Die Saat Ihrer verbalen Angriffe auf unsere Partei geht auf. Ein Sprengstoffanschlag gegen ein AfD-Bürgerbüro in Döbeln forderte nur deshalb keine Verletzten oder sogar Toten, weil keine Menschen in der Nähe waren. Und vor wenigen Tagen wurde unser Abgeordneter Frank Magnitz bei einem Angriff schwer am Kopf verletzt. Von dieser Stelle aus, lieber Frank, – und ich hoffe, ich mache das nicht nur im Namen meiner Fraktion – wünsche ich dir gute Besserung und schnelle Genesung. (Applaus nur von der Fraktion der AfD und Abgeordneten der Union und der FDP).

Der Kollege Magnitz ist aber beileibe kein Einzelfall. Unser Fraktionsvorsitzender in Rheinland-Pfalz, Uwe Junge, erlitt im August 2016 durch Schläge und Tritte ins Gesicht einen Jochbeinbruch. Der Abgeordnete Kay Gottschalk wurde beim Bundesparteitag in Hannover attackiert und schwer an der Hand verletzt. Unsere Häuser werden beschädigt, unsere Autos verbrannt, unsere Büros demoliert. Damit soll der demokratische Diskurs in diesem Land eingeengt werden, und damit wird die Meinungsfreiheit, immerhin einer der zentralen Grundpfeiler unserer Demokratie, massiv angegriffen.

Jeder überzeugte und aufrechte Demokrat steht daher in der Pflicht, sich diesen linksextremistischen Angriffen entschlossen entgegenzustellen.Beweisen Sie, dass Sie es ernst meinen mit der wehrhaften Demokratie.
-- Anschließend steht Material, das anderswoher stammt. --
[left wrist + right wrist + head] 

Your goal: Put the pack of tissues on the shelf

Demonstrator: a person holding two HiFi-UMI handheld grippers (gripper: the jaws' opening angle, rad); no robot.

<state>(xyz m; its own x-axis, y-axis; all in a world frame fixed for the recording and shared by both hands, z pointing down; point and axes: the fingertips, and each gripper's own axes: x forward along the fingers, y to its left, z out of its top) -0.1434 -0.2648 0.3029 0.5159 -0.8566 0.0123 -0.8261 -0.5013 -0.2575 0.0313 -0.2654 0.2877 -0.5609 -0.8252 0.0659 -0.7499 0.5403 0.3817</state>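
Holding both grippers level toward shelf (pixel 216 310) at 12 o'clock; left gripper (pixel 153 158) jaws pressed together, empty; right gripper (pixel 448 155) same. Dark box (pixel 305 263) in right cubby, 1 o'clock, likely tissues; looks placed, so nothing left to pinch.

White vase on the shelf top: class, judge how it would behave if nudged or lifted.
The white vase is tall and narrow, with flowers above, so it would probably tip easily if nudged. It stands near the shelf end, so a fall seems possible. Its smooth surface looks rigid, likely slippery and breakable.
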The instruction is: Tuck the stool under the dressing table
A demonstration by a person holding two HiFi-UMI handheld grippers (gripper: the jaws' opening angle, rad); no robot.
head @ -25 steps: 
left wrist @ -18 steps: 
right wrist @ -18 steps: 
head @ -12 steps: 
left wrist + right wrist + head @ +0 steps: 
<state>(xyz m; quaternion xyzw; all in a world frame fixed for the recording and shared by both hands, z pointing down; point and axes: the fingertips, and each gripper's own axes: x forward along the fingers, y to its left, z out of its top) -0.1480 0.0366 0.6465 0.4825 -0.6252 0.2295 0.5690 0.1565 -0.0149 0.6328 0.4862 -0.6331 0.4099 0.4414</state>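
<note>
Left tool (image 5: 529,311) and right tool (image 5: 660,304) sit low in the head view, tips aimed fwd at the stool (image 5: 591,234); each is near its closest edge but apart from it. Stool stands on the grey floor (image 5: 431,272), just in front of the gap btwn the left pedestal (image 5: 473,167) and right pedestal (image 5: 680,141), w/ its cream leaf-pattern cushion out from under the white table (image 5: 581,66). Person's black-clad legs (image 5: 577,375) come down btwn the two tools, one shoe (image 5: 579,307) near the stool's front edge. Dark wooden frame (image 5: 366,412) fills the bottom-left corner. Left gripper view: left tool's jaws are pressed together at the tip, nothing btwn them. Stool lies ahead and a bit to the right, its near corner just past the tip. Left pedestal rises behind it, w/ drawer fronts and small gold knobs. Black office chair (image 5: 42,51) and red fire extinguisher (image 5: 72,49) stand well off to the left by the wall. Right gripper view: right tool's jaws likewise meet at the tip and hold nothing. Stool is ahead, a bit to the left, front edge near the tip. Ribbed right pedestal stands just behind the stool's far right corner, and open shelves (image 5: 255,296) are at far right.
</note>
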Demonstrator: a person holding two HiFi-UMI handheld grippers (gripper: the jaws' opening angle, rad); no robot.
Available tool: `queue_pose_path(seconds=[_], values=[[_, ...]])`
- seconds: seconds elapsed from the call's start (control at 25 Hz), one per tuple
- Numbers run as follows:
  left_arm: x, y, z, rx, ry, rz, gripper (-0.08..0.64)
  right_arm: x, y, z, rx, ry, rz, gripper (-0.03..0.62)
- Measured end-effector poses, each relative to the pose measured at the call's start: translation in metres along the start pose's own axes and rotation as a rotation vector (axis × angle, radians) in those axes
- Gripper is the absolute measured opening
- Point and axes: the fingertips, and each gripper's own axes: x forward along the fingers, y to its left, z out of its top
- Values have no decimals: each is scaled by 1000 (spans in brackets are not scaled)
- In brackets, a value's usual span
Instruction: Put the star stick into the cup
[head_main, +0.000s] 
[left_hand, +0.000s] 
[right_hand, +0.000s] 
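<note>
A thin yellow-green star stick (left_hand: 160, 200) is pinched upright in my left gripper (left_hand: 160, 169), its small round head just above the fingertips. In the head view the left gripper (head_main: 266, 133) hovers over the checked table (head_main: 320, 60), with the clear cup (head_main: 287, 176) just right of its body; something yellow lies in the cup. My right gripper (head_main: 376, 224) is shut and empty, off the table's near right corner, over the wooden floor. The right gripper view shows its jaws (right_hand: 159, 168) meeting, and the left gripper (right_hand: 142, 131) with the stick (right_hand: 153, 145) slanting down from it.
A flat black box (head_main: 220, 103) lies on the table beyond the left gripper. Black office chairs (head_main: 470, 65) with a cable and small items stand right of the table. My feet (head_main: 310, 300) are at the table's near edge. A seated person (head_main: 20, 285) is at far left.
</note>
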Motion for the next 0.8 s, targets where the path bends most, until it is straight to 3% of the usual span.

Zeigen Sie, dass Sie sich auch für die Freiheit von Meinungen einsetzen, die Ihrer eigenen widersprechen und vielleicht auch schwer erträglich sein mögen. Aber genau das zeichnet eben einen wahren Demokraten aus. Wenn Sie weiterhin zulassen, dass Linksextremisten und Linksterroristen unsere Demokratie und unsere Gesellschaft gefährden, dann geht jeder weitere Anschlag, jeder weitere Verletzte und – was Gott verhüten möge – jeder künftige Tote auf Ihr Konto. Das müssen wir verhindern. Die Zeit des Redens ist definitiv vorbei. Jetzt muss endlich gehandelt werden. Ich appelliere daher an Sie, unserem Antrag zuzustimmen.